**EXERCISE REQUIREMENTS:** Output exactly, in the material below, the lines from the one with "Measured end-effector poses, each" through the one with "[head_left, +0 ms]". Omit all pictures.

### SUPPLIED DATA

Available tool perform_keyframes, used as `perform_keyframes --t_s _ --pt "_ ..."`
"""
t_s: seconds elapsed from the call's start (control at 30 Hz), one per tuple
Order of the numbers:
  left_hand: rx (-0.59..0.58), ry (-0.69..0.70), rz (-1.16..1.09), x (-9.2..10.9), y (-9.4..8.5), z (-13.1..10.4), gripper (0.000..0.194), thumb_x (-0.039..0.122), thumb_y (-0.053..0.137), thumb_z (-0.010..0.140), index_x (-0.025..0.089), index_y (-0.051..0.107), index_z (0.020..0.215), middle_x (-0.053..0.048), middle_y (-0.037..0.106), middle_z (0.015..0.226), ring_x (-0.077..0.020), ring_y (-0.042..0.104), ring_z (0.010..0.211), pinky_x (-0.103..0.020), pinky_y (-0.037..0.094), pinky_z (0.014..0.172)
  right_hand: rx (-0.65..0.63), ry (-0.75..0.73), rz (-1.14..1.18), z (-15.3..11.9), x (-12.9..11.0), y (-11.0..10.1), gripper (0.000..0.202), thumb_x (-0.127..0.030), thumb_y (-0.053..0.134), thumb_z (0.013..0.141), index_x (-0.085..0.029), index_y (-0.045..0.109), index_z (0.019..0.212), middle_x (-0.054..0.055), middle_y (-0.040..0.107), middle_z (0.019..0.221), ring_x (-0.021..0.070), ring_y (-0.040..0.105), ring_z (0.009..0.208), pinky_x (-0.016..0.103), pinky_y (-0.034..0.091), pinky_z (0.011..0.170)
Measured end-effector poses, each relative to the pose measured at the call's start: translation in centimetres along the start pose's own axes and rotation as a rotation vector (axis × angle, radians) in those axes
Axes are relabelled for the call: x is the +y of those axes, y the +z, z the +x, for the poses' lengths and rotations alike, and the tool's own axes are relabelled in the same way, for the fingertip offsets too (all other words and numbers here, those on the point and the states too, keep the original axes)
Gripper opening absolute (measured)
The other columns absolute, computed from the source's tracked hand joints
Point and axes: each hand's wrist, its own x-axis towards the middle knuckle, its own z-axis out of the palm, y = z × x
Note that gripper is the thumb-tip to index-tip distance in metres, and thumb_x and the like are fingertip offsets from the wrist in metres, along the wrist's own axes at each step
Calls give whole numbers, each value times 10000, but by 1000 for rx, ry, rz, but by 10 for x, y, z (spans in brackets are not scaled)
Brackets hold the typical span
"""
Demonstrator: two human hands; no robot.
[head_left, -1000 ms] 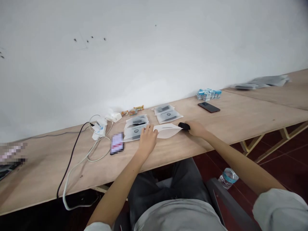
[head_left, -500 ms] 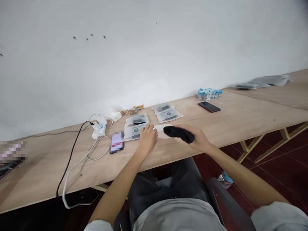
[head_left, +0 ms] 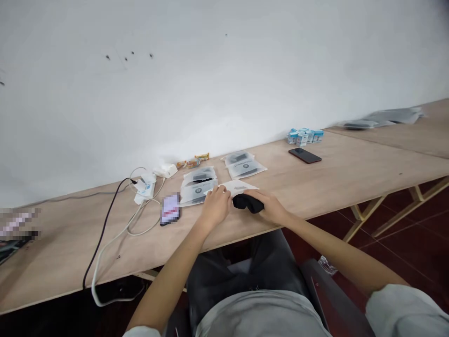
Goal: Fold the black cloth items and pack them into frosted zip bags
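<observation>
Near the table's front edge, my right hand (head_left: 271, 207) is closed on a black padded item (head_left: 248, 203) that looks like an eye mask. A white translucent bag (head_left: 235, 186) lies just behind it, and my left hand (head_left: 217, 204) is closed on the bag's left part. The black item is beside my left fingers, in front of the bag. Behind my left hand lies a printed pouch (head_left: 196, 191) with dark contents. Another printed pouch (head_left: 247, 168) rests farther back to the right.
A blurred-screen phone (head_left: 170, 208), a power strip (head_left: 145, 185) and looping cables are left. Orange snack packets (head_left: 192, 163) lie by the wall. A dark phone (head_left: 305, 155) and small blue boxes (head_left: 305, 136) are right; grey bags (head_left: 386, 118) lie farther off.
My right hand has moved left and slightly nearer with the black item, which is now close to my left hand. More of the white bag shows behind the hands.
</observation>
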Motion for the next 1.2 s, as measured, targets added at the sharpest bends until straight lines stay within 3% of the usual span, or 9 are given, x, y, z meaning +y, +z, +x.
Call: perform_keyframes --t_s 0.17,0.23,0.4,0.5,0.73,0.8,1.03,1.2 --pt "-8 -30 88 2 3 -2 205 214 482 941 149 671 986 -122 610 1130 -287 528 1099 -413 443 846 152 110 -20 0 -1 7 634 -9 493 731 -241 543 1318 78 633 1287 247 606 1179 434 501 1001" --pt "6 -37 97 2 2 -2 216 201 466 944 150 670 990 -126 610 1122 -287 530 1092 -419 444 843 158 101 -35 -2 -1 9 652 -4 487 730 -247 532 1333 77 629 1291 246 603 1183 437 500 1005" --pt "50 -59 -10 0 -2 -1 220 217 450 957 170 665 949 -104 611 1112 -262 539 1063 -401 454 845 -3 -89 -122 -10 5 16 643 -5 480 775 -225 496 1379 116 564 1379 247 537 1270 448 469 1050" --pt "34 -41 -96 -2 -3 -3 207 221 458 956 179 659 927 -78 612 1112 -241 542 1042 -377 458 857 -77 -118 -197 -9 11 20 635 3 471 774 -210 508 1371 131 546 1397 262 510 1298 458 479 1039" --pt "64 -28 -126 5 3 -9 173 205 477 943 183 648 928 -79 604 1139 -245 537 1056 -387 467 866 15 142 -261 5 7 29 713 43 462 661 -181 512 1337 122 606 1308 281 589 1183 459 516 977" --pt "97 -36 -110 6 5 -9 177 194 469 943 176 645 943 -88 598 1161 -255 530 1072 -401 467 875 2 153 -265 4 1 32 743 48 456 636 -188 506 1339 115 610 1300 278 588 1179 451 521 967" --pt "177 -62 -172 0 7 -9 209 196 451 949 174 649 884 -88 580 1218 -255 509 1109 -403 462 933 -47 -126 -339 -5 2 43 731 45 451 697 -172 459 1396 140 564 1358 272 524 1264 445 495 1008" --pt "170 -49 -144 0 4 -12 213 205 454 948 182 658 891 -84 574 1237 -255 503 1130 -398 465 931 -157 -200 -283 16 8 51 669 35 449 731 -173 476 1367 138 592 1306 264 548 1229 444 509 980"
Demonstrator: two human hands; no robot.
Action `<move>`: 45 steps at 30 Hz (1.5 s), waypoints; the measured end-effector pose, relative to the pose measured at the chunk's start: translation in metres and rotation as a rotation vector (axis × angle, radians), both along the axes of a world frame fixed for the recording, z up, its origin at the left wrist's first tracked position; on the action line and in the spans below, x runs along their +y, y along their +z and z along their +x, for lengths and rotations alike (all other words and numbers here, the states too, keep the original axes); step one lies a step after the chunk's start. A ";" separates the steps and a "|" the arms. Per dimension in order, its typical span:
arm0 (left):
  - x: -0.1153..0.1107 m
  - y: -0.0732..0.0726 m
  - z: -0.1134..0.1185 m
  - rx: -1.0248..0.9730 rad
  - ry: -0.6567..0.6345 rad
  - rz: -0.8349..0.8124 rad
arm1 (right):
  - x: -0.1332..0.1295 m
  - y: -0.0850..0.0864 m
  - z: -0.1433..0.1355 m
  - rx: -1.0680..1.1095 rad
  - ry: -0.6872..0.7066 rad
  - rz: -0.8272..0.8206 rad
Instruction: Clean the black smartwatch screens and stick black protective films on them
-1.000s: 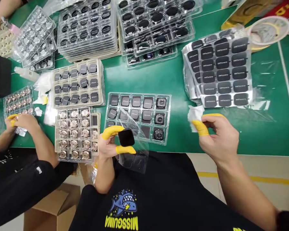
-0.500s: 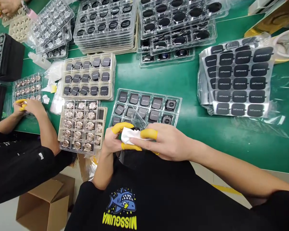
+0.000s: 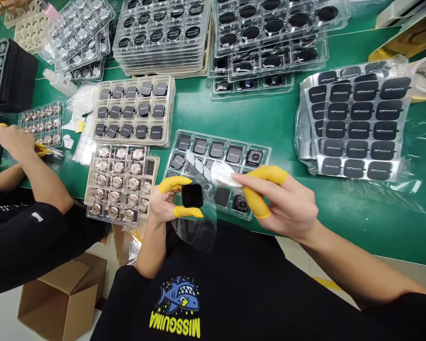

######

**SOLUTION BELOW:**
Measured end-effector poses, each relative to the pose measured at the call's start: translation in centimetres along the start pose's own axes and rotation as a rotation vector (axis × angle, radians) in those axes
Axes are relabelled for the call: x is the +y of those axes, y the +z, z the +x, for the poses' lengths and rotations alike, and the tool's own axes are relabelled in the same way, for the fingertip offsets too (all other words and numbers here, those on the point and the states too, keep the original axes)
Gripper opening absolute (measured)
The other columns absolute, computed from the source's tracked hand joints
Point and axes: each hand's wrist, its own x-axis towards the middle knuckle, its own z-axis out of the palm, y = z × x
Note that gripper is the thumb-tip to index-tip distance in metres, and thumb_x and the like are fingertip offsets from the wrist in metres, along the wrist's own axes at each step
Calls give whole numbers, each value times 10000, but by 1000 for rx, ry, rz, but by 10 for x, y, z (spans in brackets are not scaled)
Brackets hold the typical span
"""
Demonstrator: two human hands; no robot.
[head_left, -1000 ms] 
[head_left, -500 ms] 
[head_left, +0 ms] 

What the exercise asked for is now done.